800万トンや1億5,000万トンと聞いて、ピンとこない人もいるかもしれません。
想像もつかないくらい大量のプラスチックが、海に溜まっていると認識しておくといいでしょう。
そして海洋プラスチックが溜まることで、生態系に悪影響を与えると懸念されています。
プラスチックは製造過程で有害物質を含むものもあり、海中で有害物質を吸着することも多いです。
また、海に流されていく過程で砕かれて、マイクロプラスチックという小さな粒子になることもあります。
有害物質を含むマイクロプラスチックが海中に生息する生物の中に取り込まれてしまうこともあるでしょう。
また、大きなプラスチックは海中の生物の身体に絡みついてしまう可能性もあります。
大阪G20でも、主要テーマとして海洋プラスチックの問題が取り上げられました。
首脳宣言で「大阪ブルーオーシャンビジョン」が共有されました。
これは、2050年までに新たな海洋プラスチックをゼロにして、これ以上増やさないようにするという内容です。
これを実現するためのものとして、バイオプラスチックが注目されています。
バイオマスプラスチックが海洋プラスチック問題にアプローチできる理由
なぜバイオマスプラスチックが海洋プラスチック削減に繋がるのかその理由について説明していきます。
それと併せて、バイオマスプラスチックの一種であるMAPKA(マプカ)についても見ていきましょう。
バイオプラスチックが有効な理由
バイオマスプラスチックとは、石油などの化石資源を使用せず、植物などを原料としているプラスチックのことです。
主にトウモロコシや小麦、ジャガイモ、豆類、藻類などから作られます。
また、バイオプラスチックとは、バイオマスプラスチックに生分解性プラスチックを加えた分類です。
生分解性プラスチックは、原料にかかわらず、自然界で微生物により生分解されるプラスチックを指します。
海洋プラスチック問題の主な原因は、海洋内にプラスチックが半永久的にとどまってしまうことです。
しかし、自然界で生分解されるのであれば、海に流れ出ても半永久的にとどまることはありません。
そのため、海洋プラスチック問題の解決に繋がります。
MAPKA(マプカ)の特長
MAPKAは紙パウダーを主原料として作られているバイオマスプラスチックです。
通常のプラスチックを製造する際に用いられるのと、ほぼ同じ成形方法で製造できるので、プラスチックの代わりとして使用できます。

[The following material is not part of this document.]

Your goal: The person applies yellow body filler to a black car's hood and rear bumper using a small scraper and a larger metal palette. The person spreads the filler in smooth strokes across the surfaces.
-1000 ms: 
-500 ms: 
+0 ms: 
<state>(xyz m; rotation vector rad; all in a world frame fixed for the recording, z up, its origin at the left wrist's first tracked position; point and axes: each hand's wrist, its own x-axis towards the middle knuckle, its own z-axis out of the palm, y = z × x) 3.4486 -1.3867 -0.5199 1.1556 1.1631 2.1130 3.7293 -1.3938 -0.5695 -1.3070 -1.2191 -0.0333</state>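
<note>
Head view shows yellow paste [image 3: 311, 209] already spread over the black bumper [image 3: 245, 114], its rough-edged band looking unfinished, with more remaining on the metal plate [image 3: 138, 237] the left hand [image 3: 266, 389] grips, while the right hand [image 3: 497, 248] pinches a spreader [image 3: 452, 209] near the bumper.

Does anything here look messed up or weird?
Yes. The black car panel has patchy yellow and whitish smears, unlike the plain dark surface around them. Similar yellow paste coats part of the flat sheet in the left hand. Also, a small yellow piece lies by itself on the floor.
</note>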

その上で、不要になったときには紙製品と同じようにして焼却処分可能です。
埋立処理することもないため、海洋に流れ出ることはありません。
MAPKAは衛生的で耐熱性にも優れているので、食品用のトレイとしても使用できます。
電子レンジでも使えるので便利です。
食品用のトレイは、各家庭から毎日のように使用済みのものが捨てられるでしょう。
これが通常のプラスチック製のものから、
MAPKAに代わるだけで、海洋プラスチック問題の解決に繋がります。
プラスチック対策は世界のトレンド
海洋プラスチック問題はかなり深刻で、このままプラスチックを使い続けると、生態系も破壊されてしまいます。
一方で日本は諸外国と比べてプラスチックの消費量が多く、1人あたりのプラスチックごみが世界2位です。
海洋プラスチック問題解決に関して、積極的に取り組んでいなかければなりません。
そのためには、バイオプラスチックを普及させることが大切です。